Friday, November 24, 2006

Barrios

“Barrios”
24 Noviembre, 2006

As the days go by our little barrio, Palermo Soho, becomes more familiar. Each time that we run errands we take a different route back to the apartment, finding out where the best fruit and vegetable stands are, who has lamb for sale, and where the ecclectic clothing stores are. Much of the shopping is beyond our modest budget, even with the exchange rate, but it’s quite fun to be in the midst of a fashion district. Instead of factory-direct clothing, I can splurge on a dress that a designer actually made herself. Also, everyone goes shopping.
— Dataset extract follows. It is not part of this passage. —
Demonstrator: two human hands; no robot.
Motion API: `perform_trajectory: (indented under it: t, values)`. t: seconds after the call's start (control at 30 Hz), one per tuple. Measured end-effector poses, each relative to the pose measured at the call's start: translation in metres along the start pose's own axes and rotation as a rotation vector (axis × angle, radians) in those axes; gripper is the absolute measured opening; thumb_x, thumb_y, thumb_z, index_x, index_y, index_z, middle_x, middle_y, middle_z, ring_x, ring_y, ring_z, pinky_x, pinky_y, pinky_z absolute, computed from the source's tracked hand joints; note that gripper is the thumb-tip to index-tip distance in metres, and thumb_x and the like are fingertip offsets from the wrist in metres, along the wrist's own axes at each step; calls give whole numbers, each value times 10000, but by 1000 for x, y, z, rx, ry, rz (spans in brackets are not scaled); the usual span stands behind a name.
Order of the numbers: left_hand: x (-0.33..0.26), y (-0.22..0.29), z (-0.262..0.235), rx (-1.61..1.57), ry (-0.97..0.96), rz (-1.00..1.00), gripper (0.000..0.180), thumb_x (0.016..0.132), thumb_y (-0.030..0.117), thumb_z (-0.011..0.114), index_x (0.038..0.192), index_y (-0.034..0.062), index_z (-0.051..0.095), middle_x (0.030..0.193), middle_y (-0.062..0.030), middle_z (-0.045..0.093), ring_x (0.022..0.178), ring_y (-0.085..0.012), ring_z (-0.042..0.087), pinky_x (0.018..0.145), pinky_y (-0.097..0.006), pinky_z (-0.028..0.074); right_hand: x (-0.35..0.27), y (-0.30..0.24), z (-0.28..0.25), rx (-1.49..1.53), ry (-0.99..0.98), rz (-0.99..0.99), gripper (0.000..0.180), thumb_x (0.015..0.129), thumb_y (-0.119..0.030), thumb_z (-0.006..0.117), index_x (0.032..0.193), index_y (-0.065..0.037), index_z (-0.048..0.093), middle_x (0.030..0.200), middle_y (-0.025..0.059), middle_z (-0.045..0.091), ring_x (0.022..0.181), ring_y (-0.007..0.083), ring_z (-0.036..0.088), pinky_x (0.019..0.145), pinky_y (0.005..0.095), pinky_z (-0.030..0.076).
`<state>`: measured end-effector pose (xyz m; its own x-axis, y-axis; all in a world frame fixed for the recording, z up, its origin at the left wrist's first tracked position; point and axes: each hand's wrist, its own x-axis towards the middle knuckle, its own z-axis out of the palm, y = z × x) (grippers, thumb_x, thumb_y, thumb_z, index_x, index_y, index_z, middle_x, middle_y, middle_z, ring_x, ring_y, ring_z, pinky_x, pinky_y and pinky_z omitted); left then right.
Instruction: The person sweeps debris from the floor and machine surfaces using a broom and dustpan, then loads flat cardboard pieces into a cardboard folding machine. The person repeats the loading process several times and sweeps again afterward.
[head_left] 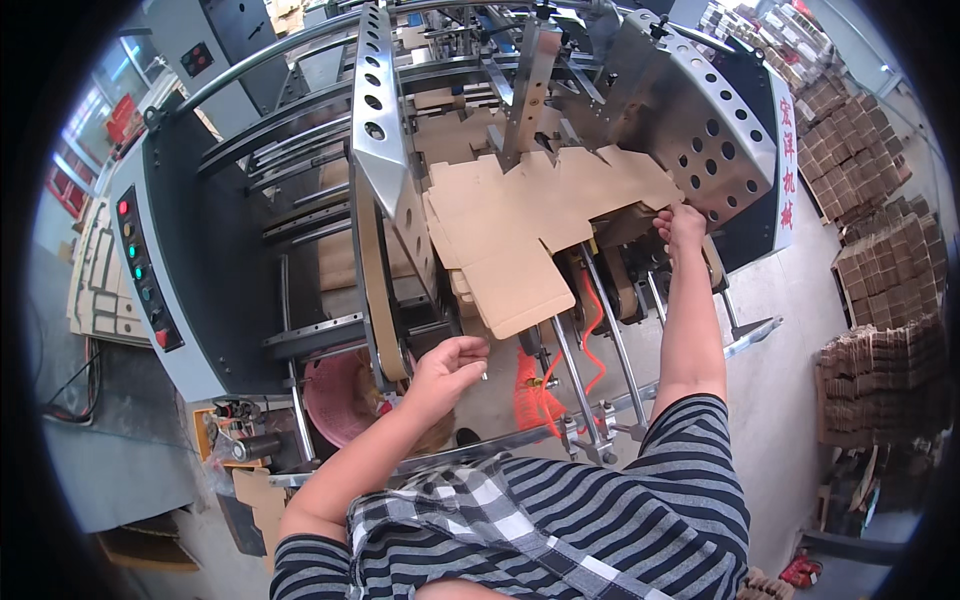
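A stack of flat brown cardboard blanks (pixel 545 205) with notched edges lies in the feed end of a machine, between two perforated metal side plates. My right hand (pixel 682 228) is closed on the right edge of the blanks, thumb and fingers pinching it near the right side plate (pixel 715 150). Below the blanks' near corner hangs my left hand (pixel 447 375), apart from the cardboard, its fingers loosely bent and no cardboard in them. The left side plate (pixel 372 100) rises beyond that hand.
Steel rods (pixel 590 370) and a coiled orange air hose (pixel 535 395) sit under the blanks. A pink basket (pixel 338 395) stands low on the left, near a panel of buttons (pixel 143 275). Bundled cardboard stacks (pixel 880 260) line the right side.
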<state>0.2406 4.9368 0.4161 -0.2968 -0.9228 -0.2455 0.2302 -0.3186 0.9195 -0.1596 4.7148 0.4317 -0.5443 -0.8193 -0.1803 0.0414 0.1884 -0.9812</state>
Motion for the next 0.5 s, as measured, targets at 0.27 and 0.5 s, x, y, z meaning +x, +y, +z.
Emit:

Every species goes shopping too; today, I kid you not, there was a German Shepherd staring wistfully at a lavender suede leather handbag.

This is where the students studying abroad, as well as the tourists directed by their guidebooks go in search of hip Argentinian designer clothing. There’s a lot of creativity and a lot of marketing going on at the same time, which makes for an interesting environment. Wading through the propaganda and the bargains to find something that is both well-made and interesting is difficult, so we do a lot of walking and window shopping. This may irritate my boyfriend, who thinks that I am an obsessed maniac, but this is just the way one must behave, if one can only buy one pair of heels this trip. I’m not about to make some hesitant decision. This is a very serious matter, deserving much thought and deliberation, not to mention many blocks of walking

On one such expedition, we found a chocolatería. Not quite the same as the decadent Chocolate Bar in Mahnattan discovered by one M. Warren, they do produce a fantastic chocolate ice cream, and one of my all-time favorite flavor combinations: white chocolate truffles rolled in black tea leaves. It’s crunchy, it’s smoky, it’s sweet, and it melts in your mouth. Yes, I’ll take a box of those.
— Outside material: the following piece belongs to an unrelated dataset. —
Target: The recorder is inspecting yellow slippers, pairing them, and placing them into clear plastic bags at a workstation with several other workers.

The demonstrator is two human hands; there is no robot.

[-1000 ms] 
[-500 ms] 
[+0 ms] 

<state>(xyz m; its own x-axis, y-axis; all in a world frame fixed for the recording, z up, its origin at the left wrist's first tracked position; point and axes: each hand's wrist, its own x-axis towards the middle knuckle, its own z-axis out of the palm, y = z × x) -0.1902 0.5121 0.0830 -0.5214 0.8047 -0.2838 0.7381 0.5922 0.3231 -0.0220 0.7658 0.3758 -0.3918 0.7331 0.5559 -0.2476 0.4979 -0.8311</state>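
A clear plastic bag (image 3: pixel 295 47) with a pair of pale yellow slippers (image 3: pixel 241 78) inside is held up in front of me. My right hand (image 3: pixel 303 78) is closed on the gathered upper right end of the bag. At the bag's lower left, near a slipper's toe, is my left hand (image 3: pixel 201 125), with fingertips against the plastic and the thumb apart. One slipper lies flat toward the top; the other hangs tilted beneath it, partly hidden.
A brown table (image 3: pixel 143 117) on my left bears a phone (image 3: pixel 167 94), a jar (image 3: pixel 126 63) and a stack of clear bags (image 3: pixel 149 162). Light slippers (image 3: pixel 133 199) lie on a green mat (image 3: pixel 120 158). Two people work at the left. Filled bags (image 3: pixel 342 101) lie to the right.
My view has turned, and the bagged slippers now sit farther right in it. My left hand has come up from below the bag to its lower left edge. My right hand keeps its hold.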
There are also more practical spots to discover in the neighborhood, like the Post Office for our weekly postales, the internet café, and the grocery store. We had a nice chat with a butcher yesterday about the different cuts of lamb, and ended up with what I think is a flank and tenderloin. My food vocabulary is increasing daily, as well as my knowledge of meats. Some of the things I didn’t even know in English, let alone Spanish! I feel like I’m working up to being able to order in a parillada without embarassing myself, now that I can articulate the difference between a flank steak, rib eye, and tenderloin (or entre vacío, ojo, o lomo). Bring on the menus!
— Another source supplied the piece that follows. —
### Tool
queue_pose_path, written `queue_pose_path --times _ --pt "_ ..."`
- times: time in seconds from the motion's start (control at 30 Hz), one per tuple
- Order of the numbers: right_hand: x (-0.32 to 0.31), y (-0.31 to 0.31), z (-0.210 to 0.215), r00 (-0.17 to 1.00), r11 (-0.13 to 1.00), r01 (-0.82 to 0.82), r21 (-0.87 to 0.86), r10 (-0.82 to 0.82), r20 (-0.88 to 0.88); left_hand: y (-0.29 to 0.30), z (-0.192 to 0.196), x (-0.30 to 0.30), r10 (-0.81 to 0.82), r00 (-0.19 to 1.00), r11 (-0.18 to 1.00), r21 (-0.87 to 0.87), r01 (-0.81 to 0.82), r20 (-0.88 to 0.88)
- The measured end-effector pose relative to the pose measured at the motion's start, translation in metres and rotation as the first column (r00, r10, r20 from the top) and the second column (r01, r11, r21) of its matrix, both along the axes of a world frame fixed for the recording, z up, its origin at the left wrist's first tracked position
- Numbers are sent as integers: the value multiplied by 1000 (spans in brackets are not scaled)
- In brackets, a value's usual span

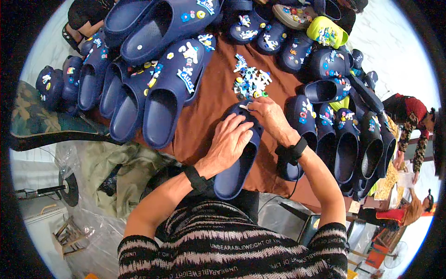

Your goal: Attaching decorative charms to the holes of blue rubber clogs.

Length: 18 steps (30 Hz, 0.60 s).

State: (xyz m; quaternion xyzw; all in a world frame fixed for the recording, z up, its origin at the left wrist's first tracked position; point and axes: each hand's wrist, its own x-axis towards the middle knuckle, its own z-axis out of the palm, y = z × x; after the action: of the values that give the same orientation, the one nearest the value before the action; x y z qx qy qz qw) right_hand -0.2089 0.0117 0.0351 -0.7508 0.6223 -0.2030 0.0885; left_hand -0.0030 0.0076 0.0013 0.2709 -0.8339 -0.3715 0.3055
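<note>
A navy clog (234, 173) lies in front of me on the brown cloth, its toe pointing away and its heel at the table's near edge. Draped over its upper, my left hand (231, 139) grips it with bent fingers. My right hand (270, 117) is closed at the toe, with a small white shoe charm (245, 107) at its fingertips. Whether the charm sits in a hole is hidden by the fingers. Just beyond the toe is a loose pile of colourful shoe charms (252, 80).
Navy clogs with charms (162, 97) crowd the left side, and more navy clogs (346, 149) line the right. A lime clog (326, 32) stands at the back right. Brown cloth (218, 74) covers the table. Other people (409, 116) work at the far right.
</note>
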Motion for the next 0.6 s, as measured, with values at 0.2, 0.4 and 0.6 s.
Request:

I felt truly ignorant when our favorite baker presented three options for quiches and I hadn’t the faintest idea which one was filled with what. Two weeks later, having sampled the leeks, swiss chard, buttnernut squash, and corn, it becomes significantly more difficult to forget the names of each tasty vegetable. Tasting is truly the best way to learn vocab. Sometimes you can’t even go by sight or pointing and have to jump out on a limb. Our first week here we ordered a pizza with, among other things, morrónes. What to my delighted eye should appear but thick slabs of roasted red peppers, nestled in among caremelized onions and mushroms. Surprises like these are much appreciated. Luckily, I had my most unpleasant food surprises in Spain; I now know the names of most of the offal, that I don’t like morcilla (blood sausage), and would prefer not to eat canned vegetables.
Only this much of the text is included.